Mientras habían estado en Boston como prisioneros de guerra, Aubrey y Maturin habían sido muy bien tratados por sus captores, y como no tenían dinero ni ropa de invierno, los oficiales de la fragata norteamericana
Constitution
se ocuparon de proporcionarles cuanto necesitaban. Ahora ninguno de los dos quería dejar de corresponder a esas acciones, y como Stephen esperaba, encontró a Jack junto a un teniente norteamericano herido.

—¿Te acuerdas de un hombre de apellido Bullock que navegaba en la
Surprise
?

—Sí —respondió Jack—. Era marinero del castillo, y muy bueno.

—Me pidió que presentara sus respetos a su viejo capitán.

—¡Oh, qué amable! —exclamó Jack—. John Bullock… Disparaba su cañón con la mayor precisión que se pueda desear, daba exactamente en el blanco, pero era un poco lento. Estaba al mando de la brigada del cañón de proa de estribor. Pero quiero que sepas, Stephen, que el
viejo capitán
también puede dar exactamente en el blanco, aunque por causa de los funerales, la melancolía y la natural decrepitud, me siento como si fuera el abuelo de Matusalén.
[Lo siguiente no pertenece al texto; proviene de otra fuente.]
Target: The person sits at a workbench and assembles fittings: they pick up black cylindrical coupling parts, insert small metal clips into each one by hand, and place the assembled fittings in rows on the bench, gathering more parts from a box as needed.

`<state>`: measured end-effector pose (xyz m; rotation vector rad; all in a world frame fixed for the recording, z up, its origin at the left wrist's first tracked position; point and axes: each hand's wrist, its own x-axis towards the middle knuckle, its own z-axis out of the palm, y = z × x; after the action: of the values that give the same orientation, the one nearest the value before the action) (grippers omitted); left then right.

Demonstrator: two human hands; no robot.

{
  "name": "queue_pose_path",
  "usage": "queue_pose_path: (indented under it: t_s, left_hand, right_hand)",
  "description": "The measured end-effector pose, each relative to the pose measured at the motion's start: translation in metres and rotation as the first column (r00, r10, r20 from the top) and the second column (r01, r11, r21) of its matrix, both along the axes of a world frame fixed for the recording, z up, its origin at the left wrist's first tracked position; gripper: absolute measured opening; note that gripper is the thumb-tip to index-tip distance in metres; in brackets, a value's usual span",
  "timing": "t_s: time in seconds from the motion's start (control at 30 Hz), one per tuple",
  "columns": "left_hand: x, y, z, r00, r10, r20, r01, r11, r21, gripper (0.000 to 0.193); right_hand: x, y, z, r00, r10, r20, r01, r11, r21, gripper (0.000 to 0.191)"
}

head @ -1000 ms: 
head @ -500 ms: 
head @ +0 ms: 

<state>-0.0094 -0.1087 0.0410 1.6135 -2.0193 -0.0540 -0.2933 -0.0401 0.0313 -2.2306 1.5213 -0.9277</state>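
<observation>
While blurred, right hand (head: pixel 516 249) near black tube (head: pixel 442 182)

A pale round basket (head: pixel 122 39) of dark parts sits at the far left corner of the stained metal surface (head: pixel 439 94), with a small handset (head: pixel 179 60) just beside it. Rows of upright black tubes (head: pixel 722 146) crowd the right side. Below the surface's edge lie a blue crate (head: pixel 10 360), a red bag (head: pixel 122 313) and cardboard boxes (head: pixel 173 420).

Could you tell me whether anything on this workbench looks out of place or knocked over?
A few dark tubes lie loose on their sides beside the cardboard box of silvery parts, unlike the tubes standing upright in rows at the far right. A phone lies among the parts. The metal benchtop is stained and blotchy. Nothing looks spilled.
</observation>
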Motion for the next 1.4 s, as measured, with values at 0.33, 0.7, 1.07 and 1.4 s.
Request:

—Comes y bebes demasiado, amigo mío, y te preocupas mucho. Caminar diez millas con paso ligero por los húmedos bosques del Nuevo Mundo, que suscitan tanto interés, te ayudará a dejar atrás la melancolía y a restablecerte, y además, fortalecerá tus instintos básicos. Ponce de León pensaba que la Fuente de la Juventud se encontraba en estas tierras… Por otra parte, debes tener en cuenta que en cualquier momento puede llegar un barco correo de Inglaterra.

—Creo que tienes razón acerca de la Fuente de la Juventud, Stephen, pero te equivocas respecto al barco correo. Ninguno zarpará antes del día trece, y con este viento del oeste soplando constantemente, no podrán llegar hasta dentro de mucho tiempo. Además, no podría caminar hoy, aunque al final del recorrido hubiera una docena de Fuentes de la Juventud y una sala donde beber sus aguas. Tengo que hacer un trabajo muy desagradable en la prisión, tengo que identificar a los desertores ingleses que fueron capturados en la
Chesapeake
, casi todos marineros que han huido de nuestros barcos de guerra. Pero antes voy a ver al ayudante del oficial de derrota norteamericano, el único oficial que no está herido. ¿Quieres venir?